You can use the cargo expand utility to
dump the code generated by #[derive()]
to stdout. Try it on the program below by removing
some of the custom implementations and #[derive]
them instead.
Complete Program
use std::path::PathBuf;
use std::hash::{Hash, Hasher};
use std::collections::HashMap;
use std::cmp::Ordering;
#[derive(Debug, Default, Clone, Eq)]
pub struct FileInfo {
pub path: PathBuf,
pub contents: String,
pub is_valid_utf8: bool,
}
impl FileInfo {
fn new<P: Into<PathBuf>>(path: P) -> Self {
Self {
path: path.into(),
..Default::default()
}
}
}
impl PartialEq for FileInfo {
#[inline]
fn eq(&self, other: &Self) -> bool {
self.path == other.path
}
}
impl Hash for FileInfo {
#[inline]
fn hash<H: Hasher>(&self, hasher: &mut H) {
self.path.hash(hasher);
}
}
impl PartialOrd for FileInfo {
#[inline]
fn partial_cmp(&self, other: &Self) -> Option<Ordering> {
self.path.partial_cmp(&other.path)
}
}
impl Ord for FileInfo {
#[inline]
fn cmp(&self, other: &Self) -> Ordering {
self.path.cmp(&other.path)
}
}
impl PartialEq<&str> for FileInfo {
#[inline]
fn eq(&self, other: &&str) -> bool {
match self.path.to_str() {
Some(s) => s == *other,
None => false
}
}
}
fn main() {
// Demonstrate the various traits. Try commenting out the `impl`
// blocks to see the various compilation errors you get when they
// are not implemented.
let f1 = FileInfo::new("/temp/foo");
let f2 = FileInfo::new("/temp/bar");
// ------------------------------------------------------------------------------
// Demonstrate PartialEq. It gives us `==` and `!=`.
if f1 == f2 {
println!("f1 and f2 are equal");
} else {
println!("f1 and f2 are NOT equal");
}
if f1 != f2 {
println!("f1 and f2 are NOT equal");
} else {
println!("f1 and f2 are equal");
}
// ------------------------------------------------------------------------------
// Demonstrate Hash. Note that the HashMap takes ownership of its keys -
// they are moved into the HashMap.
let mut hm = HashMap::new();
hm.insert(f1, 200);
hm.insert(f2, 500);
// To avoid complicating this discussion, make a new FileInfo to perform a lookup.

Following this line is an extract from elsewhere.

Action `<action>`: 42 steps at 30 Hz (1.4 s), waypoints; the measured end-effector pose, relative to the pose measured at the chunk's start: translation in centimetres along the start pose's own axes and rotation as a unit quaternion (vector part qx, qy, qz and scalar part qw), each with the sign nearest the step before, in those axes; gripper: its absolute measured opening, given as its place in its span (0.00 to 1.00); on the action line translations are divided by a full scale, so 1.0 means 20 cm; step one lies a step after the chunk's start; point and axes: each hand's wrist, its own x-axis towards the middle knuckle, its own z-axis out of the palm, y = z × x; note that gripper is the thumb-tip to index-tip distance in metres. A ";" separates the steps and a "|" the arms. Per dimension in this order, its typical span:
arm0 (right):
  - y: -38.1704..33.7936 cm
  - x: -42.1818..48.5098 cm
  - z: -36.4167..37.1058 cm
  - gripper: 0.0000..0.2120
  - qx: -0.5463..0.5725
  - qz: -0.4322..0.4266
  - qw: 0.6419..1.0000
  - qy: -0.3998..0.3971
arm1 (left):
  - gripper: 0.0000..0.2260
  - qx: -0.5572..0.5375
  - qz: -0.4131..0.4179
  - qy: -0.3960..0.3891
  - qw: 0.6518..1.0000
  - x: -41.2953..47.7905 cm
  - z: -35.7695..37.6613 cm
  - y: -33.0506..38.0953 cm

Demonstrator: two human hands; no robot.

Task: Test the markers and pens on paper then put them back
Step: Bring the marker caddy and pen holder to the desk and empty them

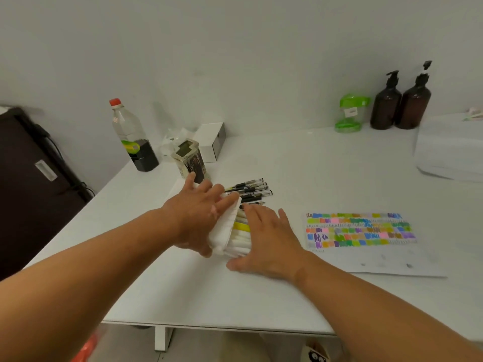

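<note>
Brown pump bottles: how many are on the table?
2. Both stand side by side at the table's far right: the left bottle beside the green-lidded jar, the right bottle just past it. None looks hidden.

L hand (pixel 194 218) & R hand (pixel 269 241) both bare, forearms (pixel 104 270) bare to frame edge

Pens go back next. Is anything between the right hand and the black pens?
Nothing visible. The right hand lies flat beside the case, its fingertips just short of the nearest of the pens.
</note>
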 end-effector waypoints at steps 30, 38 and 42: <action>-0.01 0.31 -0.04 0.40 -0.149 -0.040 0.983 -0.095 | 0.60 -0.288 -0.155 0.014 0.945 -0.23 0.37 -0.44; 0.00 0.33 -0.04 0.42 -0.150 -0.042 0.983 -0.099 | 0.53 -0.581 -0.295 0.204 0.730 -0.38 0.55 -0.46; -0.01 0.33 -0.02 0.45 -0.149 -0.034 0.983 -0.103 | 0.52 -0.645 -0.362 0.271 0.615 -0.30 0.61 -0.44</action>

// In real-life, you would implement the Borrow trait to avoid the temporary variable.
let f_lookup = FileInfo::new("/temp/foo");
let file_size = hm[&f_lookup];
println!("f1 has a size of {} bytes", file_size);
// ------------------------------------------------------------------------------
// Demonstrate PartialOrd. It gives us `<`, `<=`, `>=` and `>`.
// Makes some new f's because the others went into the HashMap.
let f1 = FileInfo::new("/temp/foo");
let f2 = FileInfo::new("/temp/bar");
if f1 < f2 {
println!("f1 is less than f2");
} else {
println!("f1 is not less than f2");
}
if f1 > f2 {
println!("f1 is greater than f2");
} else {
println!("f1 is not greater than f2");
}
// ------------------------------------------------------------------------------
// Demonstrate Ord. It unlocks sorting functionality.
let mut v = vec![f1, f2];
v.sort();
println!("v after sorting = {:#?}", v);
// ------------------------------------------------------------------------------
// Demonstrate cross-type equality testing.
let f1 = FileInfo::new("/temp/foo");
if f1 == "/temp/foo" {
println!("The path in f1 is equal to the str value \"/temp/foo\"");
} else {
println!("Nope, comparisons to strings are not working as they should be.");
}
}